Authors Sato S, Itamochi H

Received 14 October 2015

Accepted for publication 2 February 2016

Published 7 March 2016 Volume 2016:9 Pages 1181—1188


Checked for plagiarism Yes

Review by Single anonymous peer review

Peer reviewer comments 2

Editor who approved publication: Professor Daniele Santini

Seiya Sato, Hiroaki Itamochi

Department of Obstetrics and Gynecology, Iwate Medical University School of Medicine, Morioka, Japan

Abstract: Folate receptor (FR) α expression in normal tissues is restricted to a subpopulation of epithelial cells. In contrast, FRα is overexpressed in epithelial ovarian cancer (EOC) and non-small-cell lung carcinoma. Therefore, FRα is considered a promising therapeutic target for EOC and non-small-cell lung carcinoma. Farletuzumab (MORAb-003) is a humanized monoclonal antibody of immunoglobulin G subtype 1 kappa, targeting human FRα. To date, Phase I/II clinical trials have clearly demonstrated the feasibility and safety of farletuzumab as a treatment option against solid tumors. However, in Phase III clinical trial that was conducted to verify the combined effect of paclitaxel–carboplatin combination therapy and farletuzumab for patients with recurrent EOC, improvement in progression-free survival was not statistically significant.
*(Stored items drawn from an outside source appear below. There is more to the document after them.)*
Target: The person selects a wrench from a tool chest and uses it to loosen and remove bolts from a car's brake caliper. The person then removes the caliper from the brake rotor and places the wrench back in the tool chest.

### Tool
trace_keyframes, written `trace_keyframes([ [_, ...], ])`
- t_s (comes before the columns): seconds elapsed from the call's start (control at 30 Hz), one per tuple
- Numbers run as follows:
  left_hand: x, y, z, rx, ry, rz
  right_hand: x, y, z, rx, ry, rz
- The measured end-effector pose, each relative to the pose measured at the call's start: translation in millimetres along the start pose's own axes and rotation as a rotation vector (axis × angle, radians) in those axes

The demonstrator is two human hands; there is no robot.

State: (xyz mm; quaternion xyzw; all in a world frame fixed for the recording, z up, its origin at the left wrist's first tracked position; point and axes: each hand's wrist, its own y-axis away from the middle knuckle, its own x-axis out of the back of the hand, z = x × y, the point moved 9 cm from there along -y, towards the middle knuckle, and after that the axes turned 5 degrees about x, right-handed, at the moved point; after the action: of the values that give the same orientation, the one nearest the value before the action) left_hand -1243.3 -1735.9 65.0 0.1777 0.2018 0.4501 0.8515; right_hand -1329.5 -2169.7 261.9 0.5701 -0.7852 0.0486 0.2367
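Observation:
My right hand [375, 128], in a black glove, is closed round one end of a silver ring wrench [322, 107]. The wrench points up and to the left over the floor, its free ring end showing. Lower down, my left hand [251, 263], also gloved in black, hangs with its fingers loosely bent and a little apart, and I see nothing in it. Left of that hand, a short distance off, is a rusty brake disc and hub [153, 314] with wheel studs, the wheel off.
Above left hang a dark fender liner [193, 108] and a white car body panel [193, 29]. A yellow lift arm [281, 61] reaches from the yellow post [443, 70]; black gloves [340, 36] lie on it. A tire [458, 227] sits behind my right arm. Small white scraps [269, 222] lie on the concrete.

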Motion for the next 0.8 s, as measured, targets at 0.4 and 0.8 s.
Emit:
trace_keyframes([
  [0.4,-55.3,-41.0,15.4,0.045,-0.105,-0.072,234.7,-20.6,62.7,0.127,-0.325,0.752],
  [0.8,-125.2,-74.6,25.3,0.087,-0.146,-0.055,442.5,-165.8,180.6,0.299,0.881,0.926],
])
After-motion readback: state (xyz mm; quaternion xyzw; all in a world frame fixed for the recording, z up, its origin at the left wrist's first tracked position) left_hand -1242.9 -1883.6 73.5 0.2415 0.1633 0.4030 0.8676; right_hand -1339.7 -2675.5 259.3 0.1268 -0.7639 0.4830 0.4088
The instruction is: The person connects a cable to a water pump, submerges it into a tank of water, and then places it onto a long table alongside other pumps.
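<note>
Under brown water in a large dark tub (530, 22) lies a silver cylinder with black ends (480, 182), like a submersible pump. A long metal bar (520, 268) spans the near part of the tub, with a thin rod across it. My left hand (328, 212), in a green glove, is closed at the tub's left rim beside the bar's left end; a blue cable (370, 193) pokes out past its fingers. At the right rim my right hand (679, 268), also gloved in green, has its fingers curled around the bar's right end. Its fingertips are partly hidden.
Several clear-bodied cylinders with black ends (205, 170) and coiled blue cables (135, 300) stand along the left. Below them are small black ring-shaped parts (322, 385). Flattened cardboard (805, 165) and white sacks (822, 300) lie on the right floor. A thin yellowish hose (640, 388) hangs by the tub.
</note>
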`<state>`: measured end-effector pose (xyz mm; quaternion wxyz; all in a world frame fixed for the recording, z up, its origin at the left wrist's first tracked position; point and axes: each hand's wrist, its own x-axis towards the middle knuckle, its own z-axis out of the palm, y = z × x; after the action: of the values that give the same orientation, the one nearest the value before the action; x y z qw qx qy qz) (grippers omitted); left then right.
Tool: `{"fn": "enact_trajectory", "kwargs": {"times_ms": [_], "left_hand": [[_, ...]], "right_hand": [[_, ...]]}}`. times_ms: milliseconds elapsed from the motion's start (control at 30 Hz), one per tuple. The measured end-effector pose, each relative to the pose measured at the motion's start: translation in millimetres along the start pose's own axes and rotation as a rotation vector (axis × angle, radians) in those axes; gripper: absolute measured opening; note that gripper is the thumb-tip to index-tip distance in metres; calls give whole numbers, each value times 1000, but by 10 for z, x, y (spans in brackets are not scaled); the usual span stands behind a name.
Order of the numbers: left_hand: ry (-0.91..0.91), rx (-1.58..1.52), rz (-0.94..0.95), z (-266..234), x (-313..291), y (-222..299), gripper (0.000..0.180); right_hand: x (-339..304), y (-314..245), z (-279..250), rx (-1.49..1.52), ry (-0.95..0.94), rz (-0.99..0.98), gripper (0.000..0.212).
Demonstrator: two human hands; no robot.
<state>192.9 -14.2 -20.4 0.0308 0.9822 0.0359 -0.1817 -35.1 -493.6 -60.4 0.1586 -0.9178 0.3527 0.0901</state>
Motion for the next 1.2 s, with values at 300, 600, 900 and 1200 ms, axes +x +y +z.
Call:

This result might be owing to the fact that the eligibility criteria for these studies did not include FRα expression. The significance of FRα as a predictive/prognostic biomarker remains unclear. In addition, there is currently no established biomarker to predict the response and toxicities among patients receiving farletuzumab therapy. Furthermore, the primary mechanism of action of farletuzumab has not yet been identified. Therefore, further research to identify the mechanism of farletuzumab in tumor suppression is necessary to clarify the full potential of this chemotherapeutic agent.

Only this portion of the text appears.